More importantly is the quote noting that dog fur does not make a good transmission surface for COVID-19, which I admit is something I’ve worried about recently while walking my (extremely pettable) dog…
Here’s how it works in practice. On Wednesday March 18, the Australian government announced a $715 million rescue package for the nation’s stricken aviation sector. Qantas management, grateful for the assistance, immediately sacked 20,000 workers, cushioning the blow for their investors by casting two thirds of its employees into the street. Amazon—a trillion dollar company run by the world’s richest and least interesting man—is doing an online fundraiser to get other people to support its desperate workforce. The dynamic is familiar everywhere: a tax-avoiding queue of investors and oligarchs miraculously redeveloping a taste for the social safety net they’ve been hacking away at for four decades.
Since the mid-1970s, the ethic of public health, public welfare and mutual aid has been under sustained attack by the same people now desperate for a public bailout. The doctrine of neoliberalism views our whole society as a rich site of extraction: healthcare systems to be broken up and run for profit, public transport degraded in favour of private cars, welfare systems converted into poverty traps to ensure a pool of desperate low-wage labour. It goes well outside the boundaries of greed into the realm of the actively parasitic. Run down the public hospitals, set up private ones and then get taxpayers to subsidise them. Do the same thing with schools. It’s an ideology that allowed private interests to mine the childcare and aged care sectors for profit, blew a massive crater in the national broadband network, and even in the wake of the bushfires was seething with hatred for public broadcasters.
They’ve spent four decades trying to convert what should be universal essential services into a for-profit free-for-all, and now we’re staring at the consequences. It’s not just taking from the trailer and not putting anything back; it’s cleaning it out and then selling us back what they took.
Scott Ludlam on the.
Really, we should not be surprised. Panic buying isn’t an aberration – it’s the logical extension of a political system based entirely on selfishness and indifference, on the hoarding of wealth and property. It is what happens when government persuades the public that it is the problem.
The contraction of government services across decades has left people isolated and mistrusting. They have been told to depend on themselves, and that is what they are doing.
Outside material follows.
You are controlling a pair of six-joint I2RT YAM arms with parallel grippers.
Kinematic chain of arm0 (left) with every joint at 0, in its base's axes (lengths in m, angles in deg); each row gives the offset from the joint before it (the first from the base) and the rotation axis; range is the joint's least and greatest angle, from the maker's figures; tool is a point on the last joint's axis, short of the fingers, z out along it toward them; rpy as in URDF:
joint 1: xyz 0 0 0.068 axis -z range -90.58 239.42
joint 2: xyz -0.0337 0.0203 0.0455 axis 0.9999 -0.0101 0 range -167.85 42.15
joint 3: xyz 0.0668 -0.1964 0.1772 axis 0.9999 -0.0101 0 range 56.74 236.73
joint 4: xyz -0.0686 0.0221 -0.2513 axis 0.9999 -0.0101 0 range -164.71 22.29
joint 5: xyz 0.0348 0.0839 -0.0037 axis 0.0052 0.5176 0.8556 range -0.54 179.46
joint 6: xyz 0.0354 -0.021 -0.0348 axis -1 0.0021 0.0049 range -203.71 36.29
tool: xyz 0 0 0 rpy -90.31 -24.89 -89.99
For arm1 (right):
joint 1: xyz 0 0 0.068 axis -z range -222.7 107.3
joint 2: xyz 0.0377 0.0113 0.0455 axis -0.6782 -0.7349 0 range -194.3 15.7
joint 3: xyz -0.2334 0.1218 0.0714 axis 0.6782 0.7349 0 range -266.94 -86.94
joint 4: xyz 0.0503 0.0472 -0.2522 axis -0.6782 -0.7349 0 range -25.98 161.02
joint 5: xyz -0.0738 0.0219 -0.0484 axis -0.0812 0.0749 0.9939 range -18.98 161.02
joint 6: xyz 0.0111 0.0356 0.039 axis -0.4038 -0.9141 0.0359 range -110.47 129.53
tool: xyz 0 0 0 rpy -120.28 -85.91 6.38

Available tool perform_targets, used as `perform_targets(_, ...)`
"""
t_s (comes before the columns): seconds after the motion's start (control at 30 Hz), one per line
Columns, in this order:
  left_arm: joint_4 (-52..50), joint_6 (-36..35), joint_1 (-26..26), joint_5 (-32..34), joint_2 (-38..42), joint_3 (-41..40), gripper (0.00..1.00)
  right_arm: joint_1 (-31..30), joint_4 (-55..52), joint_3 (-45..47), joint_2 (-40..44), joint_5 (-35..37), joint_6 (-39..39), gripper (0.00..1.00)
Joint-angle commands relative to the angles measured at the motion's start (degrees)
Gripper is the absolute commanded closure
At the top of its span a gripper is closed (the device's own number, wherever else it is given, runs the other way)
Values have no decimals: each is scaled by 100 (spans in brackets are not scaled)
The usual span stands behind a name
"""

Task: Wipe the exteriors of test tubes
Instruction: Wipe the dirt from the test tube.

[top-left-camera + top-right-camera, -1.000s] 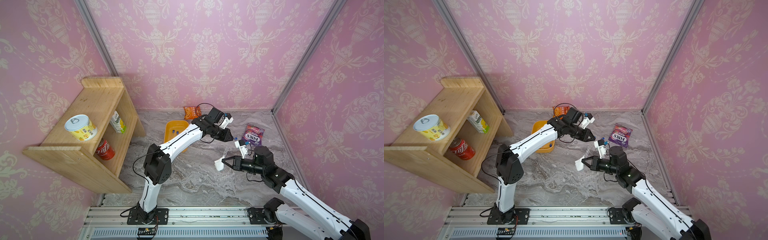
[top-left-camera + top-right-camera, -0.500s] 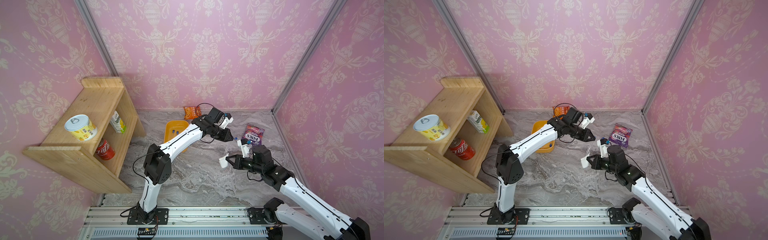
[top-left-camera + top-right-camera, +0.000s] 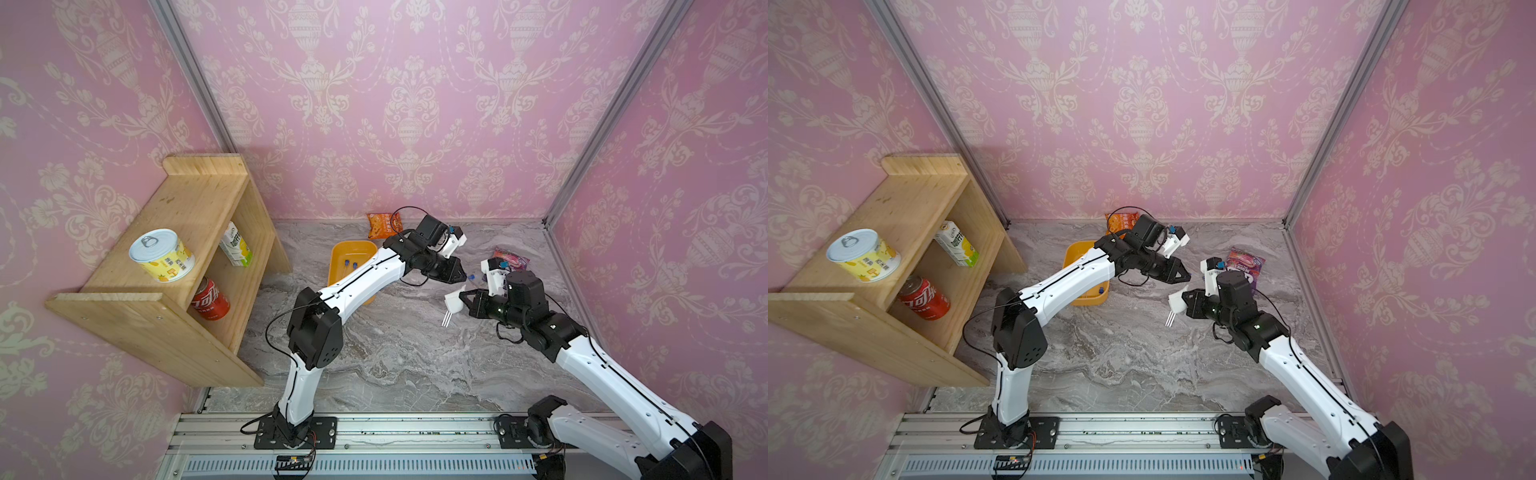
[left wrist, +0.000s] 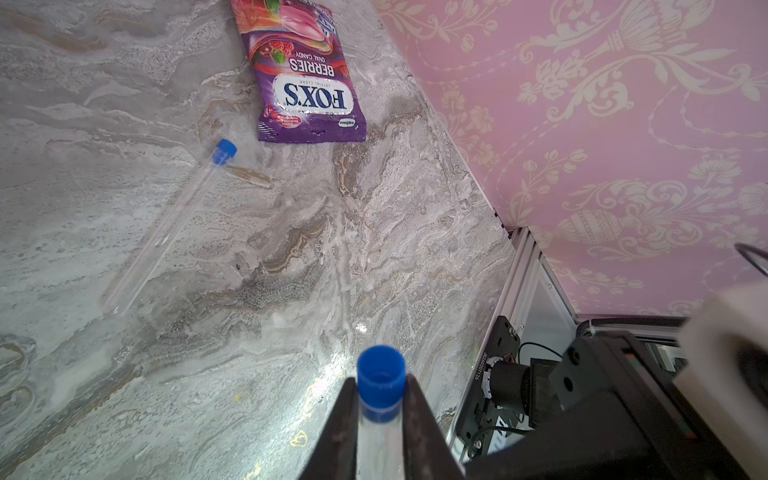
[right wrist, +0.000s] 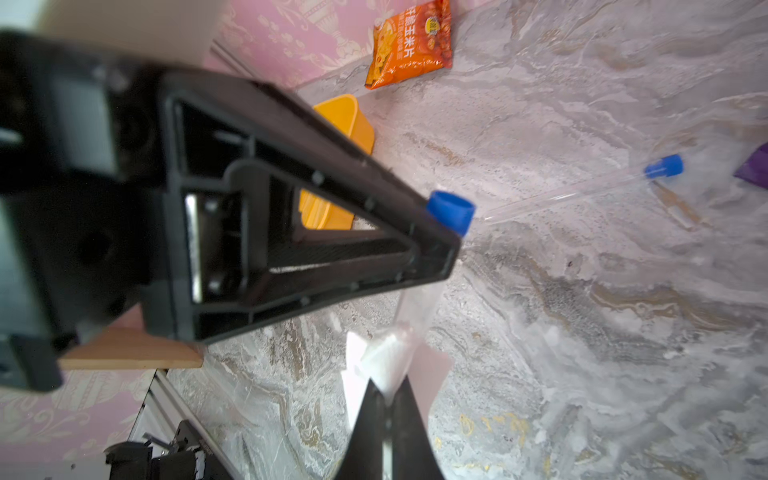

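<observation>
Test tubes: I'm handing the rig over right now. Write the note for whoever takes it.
Left gripper: shut on a test tube just below its blue cap.
Right gripper: shut on a white wipe at that tube's shaft.
A second tube lies loose on the table by the purple candy bag; at least two tubes sit in the yellow tray.
Done: which tubes are already wiped, cannot tell.
Left: finish wiping the held tube, then the others.

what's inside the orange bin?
In a top view, two blue-capped test tubes lie in the orange bin. The left arm covers its near part; anything there is hidden.
</observation>
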Motion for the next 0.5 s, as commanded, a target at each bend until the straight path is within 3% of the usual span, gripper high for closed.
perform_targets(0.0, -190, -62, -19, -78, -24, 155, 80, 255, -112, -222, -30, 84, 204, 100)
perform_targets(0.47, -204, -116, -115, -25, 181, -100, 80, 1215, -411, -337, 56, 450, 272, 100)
A government that won’t promise healthcare or education can’t be expected to guarantee groceries.
… mostly I just love that one of the country’s few (only?) remaining longform broadsheet newspaper—one primarily aimed at bleeding-heart pinko latte-sipping Boomers—actually used “Panic! At the Costco” as a headline.
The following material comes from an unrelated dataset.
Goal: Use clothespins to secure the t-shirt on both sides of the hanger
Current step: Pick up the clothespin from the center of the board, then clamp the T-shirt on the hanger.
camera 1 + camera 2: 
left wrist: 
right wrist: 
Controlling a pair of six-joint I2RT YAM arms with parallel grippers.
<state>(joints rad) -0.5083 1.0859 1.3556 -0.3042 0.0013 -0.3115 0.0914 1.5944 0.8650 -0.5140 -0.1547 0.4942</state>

Don’t make me have to explain the reference to my parents, Saturday Paper, please…
Today in Obligatory COVID-19 Posting: What if things never go back to “normal”?
That article touches on it a little, but the number of people I’ve seen who suddenly seem okay with going Full Fashy over transmission prevention measures is just… maybe we can dial that back a little, hey. Like, we have to be really, really careful that we’re not implementing things that will hang around beyond the length of the epidemic. Social distancing and diligent hand-washing are not (for better or for worse) going to stick around as soon as people feel they can get away with not doing them. But setting up (or further enriching) a massive surveillance apparatus for the state and normalising it in the name of “public safety”? Yeah. Nah. Don’t even go there.